In February-March of 2020, 19 mines in Odisha whose leases had expired came up for auction. No sooner were the auctions completed, the COVID-19 lockdowns kicked in. It takes time for a new lease holder to start and ramp up production. Also, the previous leaseholders were allowed time to evacuate the remaining inventory from the mines. “Add to all this the disruptions that a rainy season and poor logistics bring in, iron ore production was naturally hampered,” Mr. Hazra of ISA said. Only 4-6 mines of those auctioned had started active production, he added.
A senior executive in a major steelmaker, requesting anonymity, countered FIMI’s claim, saying: “While using the time allowed for six months to evacuate their inventory, the previous leaseholders of mines in Odisha ended up blocking ports, railway sidings, road networks and railway lines for iron ore which they had earmarked for export. They did not have to pay any premium to the government compared to huge premiums the new lessee has to pay. So the earlier leaseholders were willing to pay a far higher cost for logistics to clear inventories within the statutory limit. Even if new leaseholders wanted to evacuate their output from Odisha for domestic use during the period, they could not do so due to blocking of logistics by earlier leaseholders.”

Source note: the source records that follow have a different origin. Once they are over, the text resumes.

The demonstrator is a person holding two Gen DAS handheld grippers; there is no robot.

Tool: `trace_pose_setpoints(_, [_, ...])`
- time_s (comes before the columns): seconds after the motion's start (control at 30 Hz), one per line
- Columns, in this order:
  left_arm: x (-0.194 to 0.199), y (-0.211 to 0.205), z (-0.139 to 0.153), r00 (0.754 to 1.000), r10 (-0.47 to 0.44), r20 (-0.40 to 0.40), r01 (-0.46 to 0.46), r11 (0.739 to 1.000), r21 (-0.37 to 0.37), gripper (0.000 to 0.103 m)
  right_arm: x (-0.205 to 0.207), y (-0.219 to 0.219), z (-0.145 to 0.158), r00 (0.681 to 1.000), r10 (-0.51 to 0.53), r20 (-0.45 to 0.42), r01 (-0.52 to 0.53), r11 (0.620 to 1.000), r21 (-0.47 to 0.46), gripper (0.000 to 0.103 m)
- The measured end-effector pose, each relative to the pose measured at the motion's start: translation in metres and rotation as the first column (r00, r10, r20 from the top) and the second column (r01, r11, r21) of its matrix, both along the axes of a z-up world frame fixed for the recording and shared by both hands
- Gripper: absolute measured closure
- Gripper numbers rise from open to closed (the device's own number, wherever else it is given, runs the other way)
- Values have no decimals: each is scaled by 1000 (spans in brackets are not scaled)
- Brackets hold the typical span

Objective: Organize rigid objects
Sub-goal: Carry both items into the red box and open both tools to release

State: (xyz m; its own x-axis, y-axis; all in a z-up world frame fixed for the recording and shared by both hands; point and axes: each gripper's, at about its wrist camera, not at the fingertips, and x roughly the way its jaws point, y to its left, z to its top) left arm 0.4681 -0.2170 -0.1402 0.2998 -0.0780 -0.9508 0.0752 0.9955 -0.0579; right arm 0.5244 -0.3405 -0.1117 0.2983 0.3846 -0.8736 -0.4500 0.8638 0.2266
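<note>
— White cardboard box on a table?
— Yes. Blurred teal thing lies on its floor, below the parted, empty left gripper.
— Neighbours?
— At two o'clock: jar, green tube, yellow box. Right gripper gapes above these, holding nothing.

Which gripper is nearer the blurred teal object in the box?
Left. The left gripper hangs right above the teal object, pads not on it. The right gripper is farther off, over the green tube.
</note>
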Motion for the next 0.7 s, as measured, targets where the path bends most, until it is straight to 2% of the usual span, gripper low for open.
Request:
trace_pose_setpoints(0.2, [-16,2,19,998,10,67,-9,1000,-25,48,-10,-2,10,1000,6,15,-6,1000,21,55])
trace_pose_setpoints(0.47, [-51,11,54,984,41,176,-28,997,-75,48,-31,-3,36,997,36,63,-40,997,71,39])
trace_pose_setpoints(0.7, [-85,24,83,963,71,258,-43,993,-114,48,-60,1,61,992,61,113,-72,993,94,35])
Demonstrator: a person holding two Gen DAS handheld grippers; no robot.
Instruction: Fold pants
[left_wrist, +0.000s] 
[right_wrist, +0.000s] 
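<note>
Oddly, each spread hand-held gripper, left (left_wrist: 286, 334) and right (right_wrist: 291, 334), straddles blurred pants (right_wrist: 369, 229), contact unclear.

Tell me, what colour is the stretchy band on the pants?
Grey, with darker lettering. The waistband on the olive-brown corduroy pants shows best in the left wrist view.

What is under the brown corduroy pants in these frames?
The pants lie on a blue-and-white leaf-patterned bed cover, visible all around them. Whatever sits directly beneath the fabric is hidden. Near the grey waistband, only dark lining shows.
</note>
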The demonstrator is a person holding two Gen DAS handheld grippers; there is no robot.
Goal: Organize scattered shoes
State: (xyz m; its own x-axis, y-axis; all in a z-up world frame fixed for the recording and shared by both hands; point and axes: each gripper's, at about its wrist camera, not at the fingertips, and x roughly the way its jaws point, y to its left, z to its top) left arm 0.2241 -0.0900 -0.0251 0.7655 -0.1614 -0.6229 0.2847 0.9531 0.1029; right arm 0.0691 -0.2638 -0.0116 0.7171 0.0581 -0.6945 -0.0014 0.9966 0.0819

Emphasising China’s role in soaking up global steel supplies, he said, “China’s steel consumption in 2020 was 72 mt higher at 980 mt, than in the previous year. Its own production was only 58 mt higher at 1,054 mt in the period. It had to import steel and iron ore.”
The executive at the steelmaker pointed out that smaller steel players had not yet recovered from COVID-19 related lockdowns, either due to severe losses, poor working capital availability or lack of local iron ore availability. This had led to a shortage of construction steel, which is made mostly by secondary steel players.
By mid-December, long product prices had risen 15% over June, Motilal Oswal Securities observed in a recent report. And ratings agency ICRA noted last week that realty developers may suffer a 5-6% hit on margins given rising steel prices.
On the impact of steel prices on automobile makers, the senior executive said that typically, the steel industry negotiates prices with auto clients once in 6 months. But due to the COVID-19 impact, prices remained unchanged for automakers between October 1, 2019, till the end of September 2020, he pointed out. Only for the six months beginning October 1, 2020, had rates gone up for supplies to automakers, based on the previous six months’ average which amounts to about ₹5,500 per tonne, according to him.
The steel industry official said he expects Chinese demand for steel will cool down. “We anticipate that by the middle of 2021” iron ore and steel prices will ease, the official added.